-- DATA EXTRACT follows --
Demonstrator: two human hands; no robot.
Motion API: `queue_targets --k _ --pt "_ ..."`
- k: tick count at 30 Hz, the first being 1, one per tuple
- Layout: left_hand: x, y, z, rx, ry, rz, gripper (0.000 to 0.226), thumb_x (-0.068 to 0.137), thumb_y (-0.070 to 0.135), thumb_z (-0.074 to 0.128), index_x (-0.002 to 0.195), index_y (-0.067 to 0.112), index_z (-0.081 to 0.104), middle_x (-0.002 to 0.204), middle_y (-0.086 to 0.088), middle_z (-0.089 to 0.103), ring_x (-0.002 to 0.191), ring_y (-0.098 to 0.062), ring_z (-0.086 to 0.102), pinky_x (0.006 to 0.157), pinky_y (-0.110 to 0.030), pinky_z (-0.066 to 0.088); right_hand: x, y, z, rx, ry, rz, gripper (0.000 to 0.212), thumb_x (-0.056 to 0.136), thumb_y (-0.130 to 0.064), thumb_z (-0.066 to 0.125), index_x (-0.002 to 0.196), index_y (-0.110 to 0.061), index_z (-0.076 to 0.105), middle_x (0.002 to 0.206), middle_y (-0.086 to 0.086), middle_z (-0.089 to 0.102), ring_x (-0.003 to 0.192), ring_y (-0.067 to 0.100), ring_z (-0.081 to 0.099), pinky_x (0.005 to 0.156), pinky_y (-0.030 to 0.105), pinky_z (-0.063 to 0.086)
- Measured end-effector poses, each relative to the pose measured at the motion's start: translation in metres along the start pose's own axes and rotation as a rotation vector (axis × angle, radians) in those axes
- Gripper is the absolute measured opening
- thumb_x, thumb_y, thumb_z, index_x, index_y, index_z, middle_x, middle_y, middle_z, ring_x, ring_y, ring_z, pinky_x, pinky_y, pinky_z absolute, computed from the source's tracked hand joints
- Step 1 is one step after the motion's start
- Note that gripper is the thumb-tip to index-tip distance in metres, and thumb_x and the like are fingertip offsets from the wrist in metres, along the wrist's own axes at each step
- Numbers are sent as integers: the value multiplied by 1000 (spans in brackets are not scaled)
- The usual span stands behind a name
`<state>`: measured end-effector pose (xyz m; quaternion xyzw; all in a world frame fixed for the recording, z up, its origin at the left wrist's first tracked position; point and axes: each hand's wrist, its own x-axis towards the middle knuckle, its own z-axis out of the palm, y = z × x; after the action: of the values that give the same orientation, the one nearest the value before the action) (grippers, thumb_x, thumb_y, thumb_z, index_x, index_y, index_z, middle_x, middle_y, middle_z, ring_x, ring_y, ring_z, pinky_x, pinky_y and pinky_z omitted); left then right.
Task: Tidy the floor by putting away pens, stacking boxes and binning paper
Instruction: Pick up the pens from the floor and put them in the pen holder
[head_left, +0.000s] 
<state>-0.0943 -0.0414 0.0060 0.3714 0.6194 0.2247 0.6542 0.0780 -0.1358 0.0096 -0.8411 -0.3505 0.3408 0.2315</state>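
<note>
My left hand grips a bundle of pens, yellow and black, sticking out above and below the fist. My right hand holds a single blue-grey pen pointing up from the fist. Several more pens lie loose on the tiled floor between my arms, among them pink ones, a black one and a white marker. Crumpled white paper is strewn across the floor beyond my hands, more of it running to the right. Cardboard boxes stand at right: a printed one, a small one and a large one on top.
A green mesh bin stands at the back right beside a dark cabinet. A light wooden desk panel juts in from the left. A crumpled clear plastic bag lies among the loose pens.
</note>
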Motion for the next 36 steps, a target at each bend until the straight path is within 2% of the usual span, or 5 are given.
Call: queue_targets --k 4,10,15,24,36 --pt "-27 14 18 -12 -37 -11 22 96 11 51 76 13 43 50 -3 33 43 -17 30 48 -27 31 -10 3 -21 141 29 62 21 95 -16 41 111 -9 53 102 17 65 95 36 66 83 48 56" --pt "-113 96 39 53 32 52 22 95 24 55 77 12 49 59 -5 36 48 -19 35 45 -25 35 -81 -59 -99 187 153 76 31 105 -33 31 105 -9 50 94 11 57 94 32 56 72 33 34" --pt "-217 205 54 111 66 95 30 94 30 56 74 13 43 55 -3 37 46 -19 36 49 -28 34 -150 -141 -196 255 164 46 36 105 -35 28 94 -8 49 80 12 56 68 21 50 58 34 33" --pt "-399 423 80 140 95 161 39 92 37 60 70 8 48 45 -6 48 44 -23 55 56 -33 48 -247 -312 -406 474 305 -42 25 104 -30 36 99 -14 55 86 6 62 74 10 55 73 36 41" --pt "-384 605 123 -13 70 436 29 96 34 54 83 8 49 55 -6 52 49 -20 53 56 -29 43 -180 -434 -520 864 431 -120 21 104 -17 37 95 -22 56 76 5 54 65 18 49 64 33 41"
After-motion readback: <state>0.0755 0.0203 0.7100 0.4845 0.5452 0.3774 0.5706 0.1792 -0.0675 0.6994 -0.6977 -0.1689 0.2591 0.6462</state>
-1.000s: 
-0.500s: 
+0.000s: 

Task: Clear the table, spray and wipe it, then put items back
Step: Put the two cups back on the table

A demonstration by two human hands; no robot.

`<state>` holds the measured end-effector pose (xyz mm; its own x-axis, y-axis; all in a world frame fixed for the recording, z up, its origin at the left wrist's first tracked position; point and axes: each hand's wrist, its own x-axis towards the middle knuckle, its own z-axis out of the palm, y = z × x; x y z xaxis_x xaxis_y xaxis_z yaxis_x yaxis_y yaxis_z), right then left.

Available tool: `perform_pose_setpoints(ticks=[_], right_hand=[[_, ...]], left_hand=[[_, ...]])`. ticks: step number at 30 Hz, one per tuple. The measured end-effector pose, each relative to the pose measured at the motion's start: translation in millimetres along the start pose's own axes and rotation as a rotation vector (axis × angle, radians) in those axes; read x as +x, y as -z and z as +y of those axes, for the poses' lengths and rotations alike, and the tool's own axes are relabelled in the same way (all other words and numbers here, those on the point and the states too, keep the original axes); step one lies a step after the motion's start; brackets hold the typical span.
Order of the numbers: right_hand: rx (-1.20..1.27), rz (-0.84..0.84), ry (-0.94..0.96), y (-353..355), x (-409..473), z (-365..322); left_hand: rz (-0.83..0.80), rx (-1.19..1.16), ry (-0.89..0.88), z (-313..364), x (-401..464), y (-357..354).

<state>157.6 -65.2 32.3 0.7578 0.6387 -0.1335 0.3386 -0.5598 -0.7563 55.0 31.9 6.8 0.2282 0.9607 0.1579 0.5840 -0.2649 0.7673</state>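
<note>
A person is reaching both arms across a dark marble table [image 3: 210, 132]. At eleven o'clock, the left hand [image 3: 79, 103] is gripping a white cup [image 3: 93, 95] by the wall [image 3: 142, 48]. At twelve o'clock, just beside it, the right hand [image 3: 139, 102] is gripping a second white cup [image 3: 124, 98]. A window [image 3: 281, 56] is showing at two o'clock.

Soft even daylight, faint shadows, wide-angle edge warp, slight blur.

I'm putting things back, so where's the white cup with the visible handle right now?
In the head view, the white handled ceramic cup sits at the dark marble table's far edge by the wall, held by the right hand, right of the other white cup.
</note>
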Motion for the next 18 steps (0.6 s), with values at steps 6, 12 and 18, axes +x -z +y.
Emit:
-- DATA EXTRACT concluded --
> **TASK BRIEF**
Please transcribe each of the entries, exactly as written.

> **ANSWER TO THE PROBLEM**
Demonstrator: two human hands; no robot.
Motion API: `queue_targets --k _ --pt "_ ..."`
- k: tick count at 30 Hz, the first being 1, one per tuple
- Layout: left_hand: x, y, z, rx, ry, rz, gripper (0.000 to 0.226), thumb_x (-0.068 to 0.137), thumb_y (-0.070 to 0.135), thumb_z (-0.074 to 0.128), index_x (-0.002 to 0.195), index_y (-0.067 to 0.112), index_z (-0.081 to 0.104), middle_x (-0.002 to 0.204), middle_y (-0.086 to 0.088), middle_z (-0.089 to 0.103), ring_x (-0.002 to 0.191), ring_y (-0.098 to 0.062), ring_z (-0.086 to 0.102), pinky_x (0.006 to 0.157), pinky_y (-0.110 to 0.030), pinky_z (-0.066 to 0.088); right_hand: x, y, z, rx, ry, rz, gripper (0.000 to 0.212), thumb_x (-0.056 to 0.136), thumb_y (-0.130 to 0.064), thumb_z (-0.066 to 0.125), index_x (-0.002 to 0.196), index_y (-0.110 to 0.061), index_z (-0.076 to 0.105), middle_x (0.002 to 0.206), middle_y (-0.086 to 0.086), middle_z (-0.089 to 0.102), ring_x (-0.003 to 0.192), ring_y (-0.067 to 0.100), ring_z (-0.081 to 0.099), pinky_x (0.005 to 0.156), pinky_y (-0.030 to 0.105), pinky_z (-0.063 to 0.086)
- Measured end-effector poses, each relative to the pose measured at the motion's start: translation in metres along the start pose's own axes and rotation as a rotation vector (axis × angle, radians) in those axes
- Gripper is the absolute measured opening
- thumb_x, thumb_y, thumb_z, index_x, index_y, index_z, middle_x, middle_y, middle_z, ring_x, ring_y, ring_z, pinky_x, pinky_y, pinky_z absolute, computed from the source's tracked hand joints
- Step 1 is one step after the motion's start
- Note that gripper is the thumb-tip to index-tip distance in metres, and thumb_x and the like are fingertip offsets from the wrist in metres, along the wrist's own axes at each step
- Numbers are sent as integers: the value multiplied by 1000 (spans in brackets are not scaled)
- The usual span stands behind a name
`<state>`: measured end-effector pose (xyz m; quaternion xyzw; all in a world frame fixed for the recording, z up, its origin at the left wrist's first tracked position; point and axes: each hand's wrist, its own x-axis towards the middle knuckle, its own z-axis out of the palm, y = z × x; after the action: of the values that give the same orientation, the one nearest the value before the action) (grippers, thumb_x, thumb_y, thumb_z, index_x, index_y, index_z, middle_x, middle_y, middle_z, ring_x, ring_y, ring_z, pinky_x, pinky_y and pinky_z omitted); left then right.
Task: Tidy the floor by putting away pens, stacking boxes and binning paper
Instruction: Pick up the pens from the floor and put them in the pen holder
[head_left, +0.000s] 
<state>-0.0943 -0.0414 0.0060 0.3714 0.6194 0.2247 0.6542 0.0780 -0.1358 0.0096 -0.8411 -0.3505 0.3408 0.2315</state>
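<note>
My left hand grips a bundle of pens, yellow and black, sticking out above and below the fist. My right hand holds a single blue-grey pen pointing up from the fist. Several more pens lie loose on the tiled floor between my arms, among them pink ones, a black one and a white marker. Crumpled white paper is strewn across the floor beyond my hands, more of it running to the right. Cardboard boxes stand at right: a printed one, a small one and a large one on top.
A green mesh bin stands at the back right beside a dark cabinet. A light wooden desk panel juts in from the left. A crumpled clear plastic bag lies among the loose pens.
</note>
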Motion for the next 36 steps, a target at each bend until the straight path is within 2% of the usual span, or 5 are given.
Call: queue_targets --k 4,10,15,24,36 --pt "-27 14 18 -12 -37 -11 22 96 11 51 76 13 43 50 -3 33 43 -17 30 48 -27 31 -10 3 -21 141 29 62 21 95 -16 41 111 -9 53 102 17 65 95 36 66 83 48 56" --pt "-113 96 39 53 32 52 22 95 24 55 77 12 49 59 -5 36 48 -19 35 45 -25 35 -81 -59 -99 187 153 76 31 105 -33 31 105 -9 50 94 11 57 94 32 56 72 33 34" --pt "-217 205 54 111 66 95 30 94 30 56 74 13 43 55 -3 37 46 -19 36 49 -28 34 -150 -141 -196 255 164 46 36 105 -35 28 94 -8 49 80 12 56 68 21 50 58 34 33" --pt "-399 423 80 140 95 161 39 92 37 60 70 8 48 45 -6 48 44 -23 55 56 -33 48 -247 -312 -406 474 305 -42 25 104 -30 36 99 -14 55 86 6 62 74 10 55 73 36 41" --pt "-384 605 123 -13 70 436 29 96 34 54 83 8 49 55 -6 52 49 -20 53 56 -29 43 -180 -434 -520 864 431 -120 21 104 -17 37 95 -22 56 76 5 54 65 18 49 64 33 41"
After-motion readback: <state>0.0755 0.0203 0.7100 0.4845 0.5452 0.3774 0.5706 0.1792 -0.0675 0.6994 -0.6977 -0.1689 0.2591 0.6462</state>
-1.000s: 
-0.500s: 
+0.000s: 

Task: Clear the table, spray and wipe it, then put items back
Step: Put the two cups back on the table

A demonstration by two human hands; no robot.

`<state>` holds the measured end-effector pose (xyz mm; its own x-axis, y-axis; all in a world frame fixed for the recording, z up, its origin at the left wrist's first tracked position; point and axes: each hand's wrist, its own x-axis towards the middle knuckle, its own z-axis out of the palm, y = z × x; x y z xaxis_x xaxis_y xaxis_z yaxis_x yaxis_y yaxis_z), right then left.

Available tool: `perform_pose_setpoints(ticks=[_], right_hand=[[_, ...]], left_hand=[[_, ...]])`. ticks: step number at 30 Hz, one per tuple. The measured end-effector pose, each relative to the pose measured at the motion's start: translation in millimetres along the start pose's own axes and rotation as a rotation vector (axis × angle, radians) in those axes; read x as +x, y as -z and z as +y of those axes, for the poses' lengths and rotations alike, and the tool's own axes are relabelled in the same way (all other words and numbers here, those on the point and the states too, keep the original axes); step one lies a step after the motion's start; brackets hold the typical span.
Order of the numbers: right_hand: rx (-1.20..1.27), rz (-0.84..0.84), ry (-0.94..0.96), y (-353..355), x (-409..473), z (-365..322); left_hand: rz (-0.83..0.80), rx (-1.19..1.16), ry (-0.89..0.88), z (-313..364), x (-401..464), y (-357..354).

<state>157.6 -65.2 32.3 0.7578 0.6387 -0.1335 0.3386 -0.5598 -0.7563 55.0 31.9 6.8 0.2282 0.9607 0.1579 0.5840 -0.2649 0.7673</state>
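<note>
A person is reaching both arms across a dark marble table [image 3: 210, 132]. At eleven o'clock, the left hand [image 3: 79, 103] is gripping a white cup [image 3: 93, 95] by the wall [image 3: 142, 48]. At twelve o'clock, just beside it, the right hand [image 3: 139, 102] is gripping a second white cup [image 3: 124, 98]. A window [image 3: 281, 56] is showing at two o'clock.

Soft even daylight, faint shadows, wide-angle edge warp, slight blur.

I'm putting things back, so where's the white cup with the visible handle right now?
In the head view, the white handled ceramic cup sits at the dark marble table's far edge by the wall, held by the right hand, right of the other white cup.
</note>
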Motion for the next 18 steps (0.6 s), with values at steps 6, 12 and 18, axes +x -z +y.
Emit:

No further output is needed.